One message, and possibly the chief message, is about the respect due to the Sabbath. It is well to recall that the observance of the Sabbath was a standing or falling proposition throughout the Old Testament. It was that observance that set aside the Jewish week from the equally seven-day weeks of neighboring cultures. Throughout the Old Testament, faithfulness to ritual observance was a chief means of preserving the Jewish people as a depository of revelation. This faithfulness was particularly threatened in the Babylonian captivity and through a total lack of Jewish rule in the Holy Land proper at the same time.
[…]
Few words in the entire Bible have been more misunderstood. Etymologically, bara means to cut and to slash. By the time of the Exile the verb bara had been restricted (with three important exceptions) to acts performed by God. Why was the action of cutting or slashing found appropriate to convey a divine action? The answer may seem to be the fact that any divine action should have at least one characteristic that differentiates it from human actions: Unlike humans, who work and perform laboriously, God does everything with supreme ease. It was precisely that ease which the verb bara could readily convey to those for whom Hebrew was still a spoken or a quasi-spoken (in Aramaic times) language.
That touch of ease was eroded in subsequent rabbinical tradition and certainly in Christian theological tradition in which bara became equated with “created” and with “created out of nothing.” The basic meaning of creare was to grow, hardly a word to convey ease.
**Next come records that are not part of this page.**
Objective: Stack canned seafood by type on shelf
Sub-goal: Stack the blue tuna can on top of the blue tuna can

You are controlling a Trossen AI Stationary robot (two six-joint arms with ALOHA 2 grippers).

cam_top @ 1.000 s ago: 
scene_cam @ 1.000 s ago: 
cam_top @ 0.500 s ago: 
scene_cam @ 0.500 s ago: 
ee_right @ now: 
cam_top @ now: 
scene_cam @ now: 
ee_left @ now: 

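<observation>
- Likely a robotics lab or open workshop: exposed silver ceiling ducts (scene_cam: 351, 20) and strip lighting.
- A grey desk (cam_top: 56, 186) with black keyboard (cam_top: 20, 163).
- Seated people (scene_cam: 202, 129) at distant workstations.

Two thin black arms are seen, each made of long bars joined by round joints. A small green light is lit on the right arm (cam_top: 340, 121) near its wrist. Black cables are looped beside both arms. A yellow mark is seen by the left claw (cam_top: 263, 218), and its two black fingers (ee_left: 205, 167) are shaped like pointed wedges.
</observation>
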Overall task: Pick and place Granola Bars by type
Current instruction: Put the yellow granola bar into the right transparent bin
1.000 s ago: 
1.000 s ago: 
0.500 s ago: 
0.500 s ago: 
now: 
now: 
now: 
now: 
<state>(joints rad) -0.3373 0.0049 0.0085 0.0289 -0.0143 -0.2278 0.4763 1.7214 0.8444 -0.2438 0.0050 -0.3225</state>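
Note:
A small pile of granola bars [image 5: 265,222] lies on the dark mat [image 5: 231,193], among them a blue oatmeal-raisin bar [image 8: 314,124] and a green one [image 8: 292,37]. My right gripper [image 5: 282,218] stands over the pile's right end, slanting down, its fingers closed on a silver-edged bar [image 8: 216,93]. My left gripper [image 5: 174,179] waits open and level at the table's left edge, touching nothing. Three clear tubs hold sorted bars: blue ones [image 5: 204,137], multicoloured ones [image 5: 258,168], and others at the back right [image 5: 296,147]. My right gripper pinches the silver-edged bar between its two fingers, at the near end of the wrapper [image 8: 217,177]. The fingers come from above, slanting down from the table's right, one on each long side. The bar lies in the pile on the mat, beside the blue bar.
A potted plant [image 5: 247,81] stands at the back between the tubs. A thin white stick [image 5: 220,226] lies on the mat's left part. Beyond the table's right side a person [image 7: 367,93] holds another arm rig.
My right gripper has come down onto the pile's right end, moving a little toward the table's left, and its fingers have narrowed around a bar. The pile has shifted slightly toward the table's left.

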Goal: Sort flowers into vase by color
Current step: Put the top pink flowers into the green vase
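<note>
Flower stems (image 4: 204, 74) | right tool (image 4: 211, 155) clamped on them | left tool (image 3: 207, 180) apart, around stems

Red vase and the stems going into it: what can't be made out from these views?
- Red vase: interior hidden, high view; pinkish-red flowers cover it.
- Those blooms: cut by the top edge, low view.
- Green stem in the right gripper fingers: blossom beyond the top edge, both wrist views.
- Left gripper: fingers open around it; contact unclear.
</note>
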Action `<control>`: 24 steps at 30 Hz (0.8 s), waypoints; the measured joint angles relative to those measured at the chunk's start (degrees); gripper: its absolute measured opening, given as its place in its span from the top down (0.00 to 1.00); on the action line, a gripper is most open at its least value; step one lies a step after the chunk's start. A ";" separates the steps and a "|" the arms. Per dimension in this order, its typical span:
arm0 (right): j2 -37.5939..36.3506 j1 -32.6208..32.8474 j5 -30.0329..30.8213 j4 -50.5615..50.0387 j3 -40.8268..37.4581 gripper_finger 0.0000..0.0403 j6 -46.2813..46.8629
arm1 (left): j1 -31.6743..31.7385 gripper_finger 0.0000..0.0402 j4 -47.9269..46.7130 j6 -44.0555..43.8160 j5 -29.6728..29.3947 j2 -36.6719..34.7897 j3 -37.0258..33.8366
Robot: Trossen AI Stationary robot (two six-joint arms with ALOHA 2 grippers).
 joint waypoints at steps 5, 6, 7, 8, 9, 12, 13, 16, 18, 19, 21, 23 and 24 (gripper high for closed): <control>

Of course, when God creates, He creates out of nothing. But neither in Genesis 1 nor elsewhere in the Bible can bara be taken in that sense, however sound that sense may be dogmatically, though having no etymological connection with bara.
TLDR:[…]
In order to do etymological justice to bara, without doing theological injustice to it, it may be best to see it as a means of conveying an action of God who does something with the greatest ease, as if with a flourish. This English idiom is all the more appropriate because it implies a slashing motion with one’s hand and arm. In other words, one should read verse 1 in Genesis 1 as “In the beginning God made with the greatest ease, as if with a flourish, the heaven and earth, or the entire totality of things.” For “heaven and earth” means, as will be seen shortly, precisely that totality.